One of my dad’s favorite dishes to serve us when we visited was tomato soup and grilled cheese sandwiches. It was his ultimate comfort lunch, and quick, too. The kind of meal we could wolf down after a run or before we headed into Chicago to visit a museum or a see a show.

So in the years since his passing, I have found myself remembering that distant conversation about homemade tomato soup and thinking I should try to find a recipe and make a pot myself.

Recommended: 30 fresh tomato recipes

This was the year. I brought home a bunch of tomatoes from the farmers’ market and rummaged around in my cookbooks looking for the right recipe.

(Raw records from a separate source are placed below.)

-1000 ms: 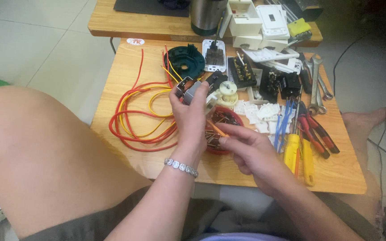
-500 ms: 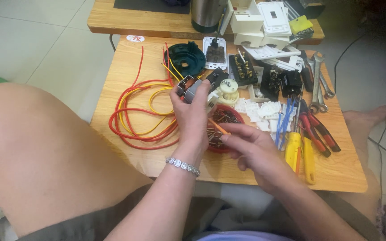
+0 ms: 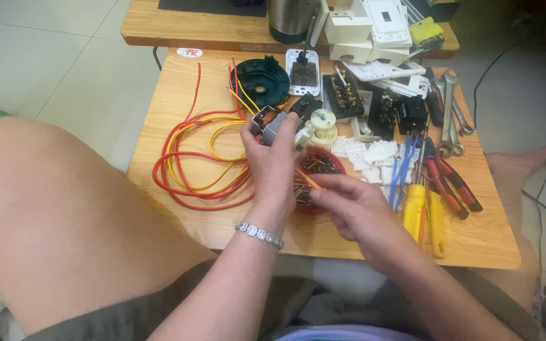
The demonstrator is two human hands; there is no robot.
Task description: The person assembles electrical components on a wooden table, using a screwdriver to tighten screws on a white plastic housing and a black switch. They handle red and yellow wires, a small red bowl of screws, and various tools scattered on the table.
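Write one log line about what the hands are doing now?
left hand: holds small electrical part | right hand: pinches thin orange tool | beneath: red bowl of screws

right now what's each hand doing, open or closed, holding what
Left hand: closed on a small grey switch part with metal fittings.
Right hand: closed, pinching a thin orange tool above the red dish of screws.

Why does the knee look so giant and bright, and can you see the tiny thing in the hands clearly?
Head view: the knee sits close to the lens, so it looms large and pale in soft daylight; the left hand hides most of the small part; the right hand and red dish are fairly sharp; shadows are faint.
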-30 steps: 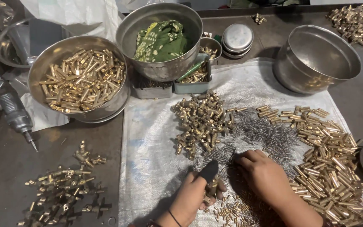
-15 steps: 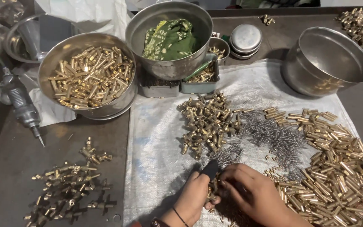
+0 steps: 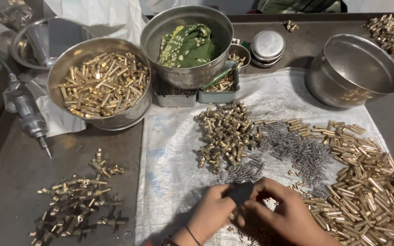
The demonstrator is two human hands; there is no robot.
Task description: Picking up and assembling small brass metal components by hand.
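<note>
I see my left hand [image 3: 210, 212] and right hand [image 3: 286, 214] close together low on the white sheet [image 3: 169, 150], fingers curled around a small dark piece [image 3: 240, 193] pinched between them. Just above lie grey springs [image 3: 297, 150] and a heap of brass fittings [image 3: 226, 134]. Brass tubes [image 3: 365, 182] spread to the right. A full steel bowl [image 3: 99, 84] stands on the worktop [image 3: 19, 168].

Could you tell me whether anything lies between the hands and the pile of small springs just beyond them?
Nothing visible does. The left hand and right hand meet around a small dark piece at the near edge of the springs, on the white sheet.
</note>
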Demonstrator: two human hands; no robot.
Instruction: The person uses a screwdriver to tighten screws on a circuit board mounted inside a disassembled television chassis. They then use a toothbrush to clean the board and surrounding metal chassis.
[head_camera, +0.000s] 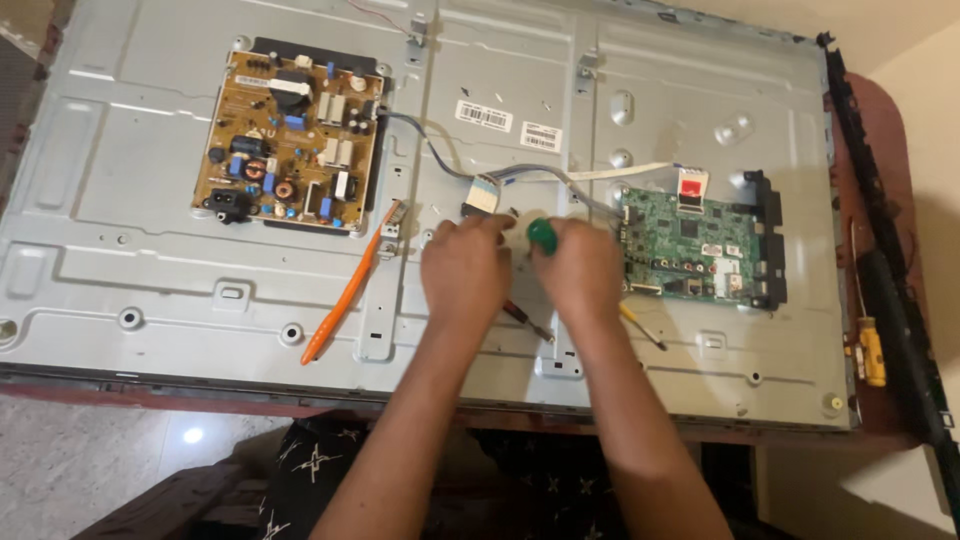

To my amazement, even in the best of the best cookbooks, tomato soup recipes most often start with a can of tomatoes. I don’t really have anything against canned tomatoes. But with the abundance of fresh, field-ripened red jewels, opening a can just seems like second place. Plus, it doesn’t satisfy the vision in my mind’s eye of my dad puttering about in his condo kitchen, slicing the tomatoes and fussing over the large dutch oven pot as they stewed.

Alice Waters saved the day. In her cookbook, “Art of Simple Food,” I found what I was looking for. A tomato soup recipe that hardly called for much work, was ready within a half hour, with relatively few ingredients other than fresh tomatoes. One interesting ingredient is a tablespoon of white rice. This serves as a thickener and disappears once the soup is puréed in a blender. If you like thiner soup, simply omit the rice.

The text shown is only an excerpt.